A presidente da reinstalada Comissão Especial sobre Mortos e Desaparecidos, Eugênia Gonzaga, disse que o encerramento do colegiado em 2022 gerou inquietação e angústia nas famílias das vítimas do regime militar, além de ter prejudicado buscas e identificação.
Gonzaga, que é procuradora da República, promete agora exercer compromisso com “merecido zelo pelos direitos das vítimas e familiares de mortos e desaparecidos”, segundo disse em nota divulgada nesta quinta-feira (4).
Entidades representantes de familiares e de direitos humanos, organizadas na Coalizão Brasil Memória Verdade Justiça Reparação e Democracia, celebraram a retomada da comissão, promessa de campanha do presidente Lula (PT). Mas pediram garantia de orçamento e ampliação do escopo dos trabalhos, para abranger grupos como indígenas e moradores de periferia.
O Exército, por sua vez, fala em “caráter humanitário” da referida comissão e que os familiares têm o direito de saber o que de fato aconteceu. E acrescenta que vai colaborar nos trabalhos.
Lula recriou o grupo que tinha sido extinto no final de 2022, no apagar das luzes do governo Jair Bolsonaro (PL). O presidente vinha sendo cobrado por familiares de vítimas da ditadura militar (1964-85) desde que ele assumiu o seu terceiro mandato. A decisão de Lula, antecipada pela Folha na quarta-feira (3), foi oficializada no Diário Oficial da União desta quinta-feira.

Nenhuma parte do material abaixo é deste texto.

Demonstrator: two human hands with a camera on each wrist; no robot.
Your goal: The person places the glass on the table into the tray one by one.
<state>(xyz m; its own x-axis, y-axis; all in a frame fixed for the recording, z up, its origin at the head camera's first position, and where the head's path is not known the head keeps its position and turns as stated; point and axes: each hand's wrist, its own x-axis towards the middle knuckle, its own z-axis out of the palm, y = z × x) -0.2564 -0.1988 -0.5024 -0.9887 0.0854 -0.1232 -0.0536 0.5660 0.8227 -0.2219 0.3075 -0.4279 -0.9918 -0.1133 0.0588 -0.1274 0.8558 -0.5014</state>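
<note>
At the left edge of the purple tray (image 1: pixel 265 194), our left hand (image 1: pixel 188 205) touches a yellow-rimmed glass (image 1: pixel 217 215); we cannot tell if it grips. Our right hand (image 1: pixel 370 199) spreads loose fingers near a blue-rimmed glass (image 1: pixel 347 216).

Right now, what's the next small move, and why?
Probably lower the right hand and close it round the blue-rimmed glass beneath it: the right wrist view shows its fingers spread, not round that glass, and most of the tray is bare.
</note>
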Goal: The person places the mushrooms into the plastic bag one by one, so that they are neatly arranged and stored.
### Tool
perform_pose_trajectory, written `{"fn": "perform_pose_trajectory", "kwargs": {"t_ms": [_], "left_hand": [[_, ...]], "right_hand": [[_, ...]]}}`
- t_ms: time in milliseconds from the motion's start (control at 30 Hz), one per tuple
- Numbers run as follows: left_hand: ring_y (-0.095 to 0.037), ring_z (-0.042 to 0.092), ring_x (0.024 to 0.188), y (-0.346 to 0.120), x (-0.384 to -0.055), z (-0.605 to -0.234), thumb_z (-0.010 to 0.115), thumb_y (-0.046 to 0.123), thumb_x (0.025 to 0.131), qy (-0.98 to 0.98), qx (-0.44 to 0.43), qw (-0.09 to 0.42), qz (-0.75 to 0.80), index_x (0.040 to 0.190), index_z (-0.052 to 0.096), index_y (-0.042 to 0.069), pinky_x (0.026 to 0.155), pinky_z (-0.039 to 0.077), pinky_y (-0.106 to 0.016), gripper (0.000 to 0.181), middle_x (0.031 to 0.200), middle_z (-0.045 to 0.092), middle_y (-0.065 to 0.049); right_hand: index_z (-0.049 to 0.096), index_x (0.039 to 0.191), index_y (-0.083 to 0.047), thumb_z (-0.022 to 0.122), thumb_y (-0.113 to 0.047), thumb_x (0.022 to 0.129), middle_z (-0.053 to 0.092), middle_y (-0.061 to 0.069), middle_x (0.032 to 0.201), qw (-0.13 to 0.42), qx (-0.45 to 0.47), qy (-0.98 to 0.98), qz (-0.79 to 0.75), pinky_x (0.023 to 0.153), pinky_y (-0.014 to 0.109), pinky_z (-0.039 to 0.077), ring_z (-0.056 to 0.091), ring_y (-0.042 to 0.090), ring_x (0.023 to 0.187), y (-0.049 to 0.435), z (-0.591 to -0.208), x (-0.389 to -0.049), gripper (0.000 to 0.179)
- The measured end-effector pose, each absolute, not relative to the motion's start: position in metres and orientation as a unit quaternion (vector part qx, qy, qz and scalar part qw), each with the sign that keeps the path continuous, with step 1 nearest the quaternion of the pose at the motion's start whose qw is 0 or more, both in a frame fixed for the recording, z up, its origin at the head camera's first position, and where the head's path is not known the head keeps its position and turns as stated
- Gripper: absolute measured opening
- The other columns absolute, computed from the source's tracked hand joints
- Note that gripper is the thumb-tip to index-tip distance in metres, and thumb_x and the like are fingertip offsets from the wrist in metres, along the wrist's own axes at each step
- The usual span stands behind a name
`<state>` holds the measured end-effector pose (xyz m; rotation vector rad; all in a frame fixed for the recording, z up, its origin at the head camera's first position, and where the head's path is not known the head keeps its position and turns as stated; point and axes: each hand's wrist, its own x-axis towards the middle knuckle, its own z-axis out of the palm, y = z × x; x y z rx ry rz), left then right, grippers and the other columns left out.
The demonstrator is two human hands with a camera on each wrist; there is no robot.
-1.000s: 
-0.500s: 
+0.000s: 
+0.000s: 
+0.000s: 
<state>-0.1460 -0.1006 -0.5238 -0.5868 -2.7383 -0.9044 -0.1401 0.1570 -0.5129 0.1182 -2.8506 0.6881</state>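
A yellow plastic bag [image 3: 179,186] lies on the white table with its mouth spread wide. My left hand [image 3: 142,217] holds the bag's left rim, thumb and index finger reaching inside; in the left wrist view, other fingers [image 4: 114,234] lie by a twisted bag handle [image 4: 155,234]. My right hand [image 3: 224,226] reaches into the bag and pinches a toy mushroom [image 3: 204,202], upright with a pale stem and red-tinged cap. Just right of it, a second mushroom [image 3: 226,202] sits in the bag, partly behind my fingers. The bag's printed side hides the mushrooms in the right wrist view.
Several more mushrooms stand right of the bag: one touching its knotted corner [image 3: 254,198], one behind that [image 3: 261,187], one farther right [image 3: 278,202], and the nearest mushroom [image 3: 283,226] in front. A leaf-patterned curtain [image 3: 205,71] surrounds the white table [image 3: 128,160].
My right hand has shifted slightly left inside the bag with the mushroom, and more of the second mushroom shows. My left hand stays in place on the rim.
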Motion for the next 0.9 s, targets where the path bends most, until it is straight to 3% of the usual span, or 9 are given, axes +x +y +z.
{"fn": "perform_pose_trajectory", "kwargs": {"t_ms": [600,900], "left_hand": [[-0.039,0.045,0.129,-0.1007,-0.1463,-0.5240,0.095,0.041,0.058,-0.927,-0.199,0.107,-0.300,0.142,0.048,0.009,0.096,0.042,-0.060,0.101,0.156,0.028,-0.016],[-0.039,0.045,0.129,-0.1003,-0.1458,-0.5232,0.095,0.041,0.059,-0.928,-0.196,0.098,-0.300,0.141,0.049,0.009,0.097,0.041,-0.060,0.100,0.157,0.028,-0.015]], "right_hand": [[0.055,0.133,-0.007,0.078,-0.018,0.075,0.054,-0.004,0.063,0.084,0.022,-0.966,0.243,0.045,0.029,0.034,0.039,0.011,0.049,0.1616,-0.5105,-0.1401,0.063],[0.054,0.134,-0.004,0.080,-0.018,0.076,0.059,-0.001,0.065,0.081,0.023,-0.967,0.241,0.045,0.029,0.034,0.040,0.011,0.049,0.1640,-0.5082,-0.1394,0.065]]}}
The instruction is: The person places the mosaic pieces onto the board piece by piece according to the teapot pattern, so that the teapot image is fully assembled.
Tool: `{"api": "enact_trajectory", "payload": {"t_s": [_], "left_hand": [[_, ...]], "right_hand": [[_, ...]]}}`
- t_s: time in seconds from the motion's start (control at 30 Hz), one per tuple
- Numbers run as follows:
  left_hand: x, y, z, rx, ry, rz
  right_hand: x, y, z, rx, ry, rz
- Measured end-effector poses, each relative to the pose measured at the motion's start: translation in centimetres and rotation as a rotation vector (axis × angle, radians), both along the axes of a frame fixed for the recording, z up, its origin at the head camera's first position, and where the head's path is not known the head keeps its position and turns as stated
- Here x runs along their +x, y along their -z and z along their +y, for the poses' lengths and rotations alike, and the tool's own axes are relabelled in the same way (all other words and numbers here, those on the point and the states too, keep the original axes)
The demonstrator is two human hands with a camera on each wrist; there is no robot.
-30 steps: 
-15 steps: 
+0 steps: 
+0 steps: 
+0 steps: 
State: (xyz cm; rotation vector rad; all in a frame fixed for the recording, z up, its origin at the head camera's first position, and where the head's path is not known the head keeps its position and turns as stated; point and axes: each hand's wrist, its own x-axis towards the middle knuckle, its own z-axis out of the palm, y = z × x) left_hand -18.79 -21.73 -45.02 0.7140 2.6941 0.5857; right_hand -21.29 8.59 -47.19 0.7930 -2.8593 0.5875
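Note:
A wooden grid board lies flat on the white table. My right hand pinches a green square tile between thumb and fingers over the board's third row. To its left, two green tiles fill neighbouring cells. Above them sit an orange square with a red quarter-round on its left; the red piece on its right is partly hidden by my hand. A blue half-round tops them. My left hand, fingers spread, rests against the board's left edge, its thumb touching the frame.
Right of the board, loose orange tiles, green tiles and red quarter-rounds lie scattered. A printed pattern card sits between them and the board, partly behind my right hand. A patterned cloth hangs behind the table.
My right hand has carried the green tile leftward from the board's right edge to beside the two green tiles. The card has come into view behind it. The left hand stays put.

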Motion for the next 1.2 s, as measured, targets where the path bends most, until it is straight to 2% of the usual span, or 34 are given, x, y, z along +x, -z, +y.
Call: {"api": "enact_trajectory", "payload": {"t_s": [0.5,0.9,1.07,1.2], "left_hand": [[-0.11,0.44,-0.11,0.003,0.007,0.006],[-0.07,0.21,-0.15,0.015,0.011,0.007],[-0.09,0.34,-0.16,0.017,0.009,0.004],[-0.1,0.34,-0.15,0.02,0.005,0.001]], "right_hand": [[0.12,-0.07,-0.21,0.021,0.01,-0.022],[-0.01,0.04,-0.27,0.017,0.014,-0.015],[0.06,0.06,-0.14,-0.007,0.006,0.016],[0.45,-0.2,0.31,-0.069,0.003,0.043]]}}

“[A comissão] Foi prematuramente encerrada em dezembro de 2022. O fato gerou grande inquietação e angústia, especialmente por parte de familiares de mortos e desaparecidos políticos, pois relevantes trabalhos restaram inviabilizados, tais como as retificações de assentos de óbito e a busca e identificação de corpos de desaparecidos”, disse Eugênia.
A presidente evitou dar detalhes sobre os trabalhos da comissão antes da posse. Ela agradeceu a Lula e ao ministro dos Direitos Humanos, Silvio Almeida, pela nomeação.
Eugênia Gonzaga deixou o cargo em 2019, depois de um imbróglio com o então presidente Bolsonaro.
A comissão tinha determinado a correção do atestado de óbito de Fernando Santa Cruz, que desapareceu junto com o amigo Eduardo Collier Filho em 1974, depois de serem presos por agentes da repressão. O objetivo da medida era que o atestado dissesse que Santa Cruz foi vítima da violência de Estado.
Como resposta, Bolsonaro trocou 4 dos 7 integrantes do grupo. No lugar de Gonzaga, entrou Marco Vinicius Pereira de Carvalho, ligado a Damares Alves, hoje senadora pelo Republicanos-DF e à época ministra da Mulher, da Família e dos Direitos Humanos.
Agora, além de reconduzir Eugênia à presidência, Lula destituiu os indicados de Bolsonaro e nomeou outros três no lugar: a professora universitária Maria Cecília Oliveira Adão será a representante indicada pela sociedade civil; Natália Bonavides (PT-RN), da Câmara dos Deputados; e Rafaelo Abritta, pelo Ministério da Defesa.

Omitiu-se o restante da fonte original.